Tower of London welcomes baby raven


The Tower of London has introduced its newest raven to the public; a six-week-old female named Poppy.

The Tower’s Ravenmaster Chris Skaife made the announcement in a video posted on Twitter this week, in which he said he was “absolutely delighted” with the new addition.

“We are calling her Poppy as this year marks the centenary of World War I,” he said.

“She has been with me for a couple of weeks at home so I’ve been feeding her and making sure that she’s getting used to coming into the Tower of London.

“Over the next few weeks we will introduce her to her other raven friends.”

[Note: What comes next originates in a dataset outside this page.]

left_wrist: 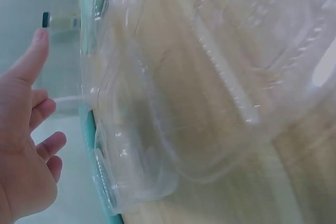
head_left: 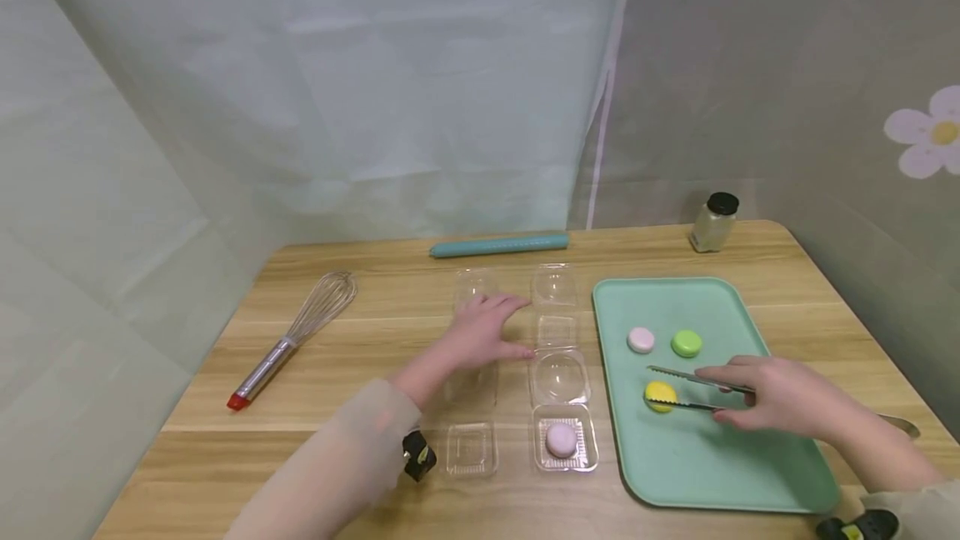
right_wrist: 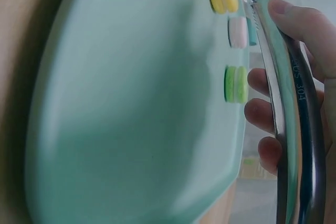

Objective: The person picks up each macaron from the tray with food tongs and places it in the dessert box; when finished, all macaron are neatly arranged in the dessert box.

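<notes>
My right hand (head_left: 783, 394) grips metal tongs (right_wrist: 281, 90) above the green tray (head_left: 720, 465). The tongs' tips are spread, one over the yellow macaron (head_left: 661, 396); whether they touch it I cannot tell. Farther back on the tray lie a pink macaron (head_left: 641, 340) and a green macaron (head_left: 687, 343). My left hand (head_left: 483, 332) hovers over the clear plastic boxes, its fingers spread and holding nothing. In front of it, a lidded box (head_left: 558, 377) stands open with a pale purple macaron (head_left: 561, 440) in its base. Another clear box base (head_left: 471, 448) is beside it, partly behind my left arm.
A whisk (head_left: 292, 340) with a red-tipped handle lies on the left of the wooden table (head_left: 202, 448). Along the back edge are a teal rod-shaped object (head_left: 498, 246) and a small jar (head_left: 714, 223) with a black lid. Fabric walls surround the table.
</notes>
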Demonstrator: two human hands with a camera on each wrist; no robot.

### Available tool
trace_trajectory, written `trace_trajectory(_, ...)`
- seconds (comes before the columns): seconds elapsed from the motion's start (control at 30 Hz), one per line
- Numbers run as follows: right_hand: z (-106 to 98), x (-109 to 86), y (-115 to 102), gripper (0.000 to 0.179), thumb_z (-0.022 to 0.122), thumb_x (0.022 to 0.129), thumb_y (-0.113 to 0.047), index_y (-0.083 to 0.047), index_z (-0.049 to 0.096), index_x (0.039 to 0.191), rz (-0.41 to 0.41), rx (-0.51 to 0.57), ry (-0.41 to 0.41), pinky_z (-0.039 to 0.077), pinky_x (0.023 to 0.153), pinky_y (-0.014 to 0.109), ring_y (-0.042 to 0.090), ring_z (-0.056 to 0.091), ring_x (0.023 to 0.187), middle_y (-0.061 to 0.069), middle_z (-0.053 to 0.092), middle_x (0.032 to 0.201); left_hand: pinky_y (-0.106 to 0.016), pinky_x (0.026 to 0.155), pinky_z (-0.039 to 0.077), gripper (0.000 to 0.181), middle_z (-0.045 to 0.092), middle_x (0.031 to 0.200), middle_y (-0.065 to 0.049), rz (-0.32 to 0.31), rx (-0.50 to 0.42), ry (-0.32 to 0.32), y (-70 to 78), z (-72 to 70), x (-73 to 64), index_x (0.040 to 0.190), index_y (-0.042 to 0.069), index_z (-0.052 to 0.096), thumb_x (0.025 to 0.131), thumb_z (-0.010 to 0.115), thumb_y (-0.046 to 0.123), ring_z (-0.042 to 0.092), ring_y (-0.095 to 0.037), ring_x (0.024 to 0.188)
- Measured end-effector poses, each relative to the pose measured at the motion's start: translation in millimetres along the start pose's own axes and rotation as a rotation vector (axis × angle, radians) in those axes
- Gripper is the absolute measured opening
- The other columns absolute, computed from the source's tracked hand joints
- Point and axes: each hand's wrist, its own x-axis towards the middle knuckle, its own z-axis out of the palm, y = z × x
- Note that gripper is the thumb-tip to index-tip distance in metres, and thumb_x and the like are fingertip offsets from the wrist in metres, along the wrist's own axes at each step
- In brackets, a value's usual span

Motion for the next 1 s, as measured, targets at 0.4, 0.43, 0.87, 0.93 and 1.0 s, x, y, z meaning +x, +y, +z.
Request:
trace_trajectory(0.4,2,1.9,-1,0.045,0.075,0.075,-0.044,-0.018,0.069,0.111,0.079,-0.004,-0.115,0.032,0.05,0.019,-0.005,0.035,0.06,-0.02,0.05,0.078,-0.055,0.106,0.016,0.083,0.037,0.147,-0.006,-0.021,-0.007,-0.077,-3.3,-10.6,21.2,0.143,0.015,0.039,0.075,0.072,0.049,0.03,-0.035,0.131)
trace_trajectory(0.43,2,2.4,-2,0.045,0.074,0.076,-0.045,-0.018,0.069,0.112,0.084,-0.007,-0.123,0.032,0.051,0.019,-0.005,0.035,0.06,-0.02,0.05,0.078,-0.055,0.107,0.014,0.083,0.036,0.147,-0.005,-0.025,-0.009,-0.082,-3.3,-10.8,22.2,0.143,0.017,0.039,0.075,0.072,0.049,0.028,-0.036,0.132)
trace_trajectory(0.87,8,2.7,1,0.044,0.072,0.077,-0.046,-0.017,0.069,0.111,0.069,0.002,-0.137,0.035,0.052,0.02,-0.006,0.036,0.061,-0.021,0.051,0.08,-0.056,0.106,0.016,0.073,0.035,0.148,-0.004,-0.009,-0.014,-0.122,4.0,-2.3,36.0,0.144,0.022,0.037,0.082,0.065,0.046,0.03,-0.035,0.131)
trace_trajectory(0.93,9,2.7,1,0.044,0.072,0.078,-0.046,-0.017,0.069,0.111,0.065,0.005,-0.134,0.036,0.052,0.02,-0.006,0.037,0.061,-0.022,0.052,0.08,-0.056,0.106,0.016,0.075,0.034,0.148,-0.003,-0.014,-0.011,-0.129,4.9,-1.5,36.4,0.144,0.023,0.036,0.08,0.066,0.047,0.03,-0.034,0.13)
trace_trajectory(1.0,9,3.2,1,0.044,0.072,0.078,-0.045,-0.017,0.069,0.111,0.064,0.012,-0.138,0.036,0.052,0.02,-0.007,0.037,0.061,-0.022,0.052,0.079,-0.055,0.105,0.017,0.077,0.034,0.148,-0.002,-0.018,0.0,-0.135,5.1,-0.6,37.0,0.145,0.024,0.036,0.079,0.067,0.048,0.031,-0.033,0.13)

Poppy’s arrival comes after the death of the Tower’s longest-serving raven Munin (pictured above, right), who died on 22 March at the age of 22 after a short illness.

Ravens have resided in the Tower of London in an official capacity ever since 1630, when Charles II decreed there must always be at least six ravens there to ensure Britain’s safety. The position of Ravenmaster was introduced in the 1960s to lead a team of carers that look after the birds by feeding them fresh meat from Smithfield market keep their flight feathers regularly trimmed.

“Legend tells us that should the ravens leave the Tower of London, it will crumble to dust and a great harm will befall our kingdom,” Chris says.

“Do we have six ravens here to this day? No, we have seven! I have a spare one!”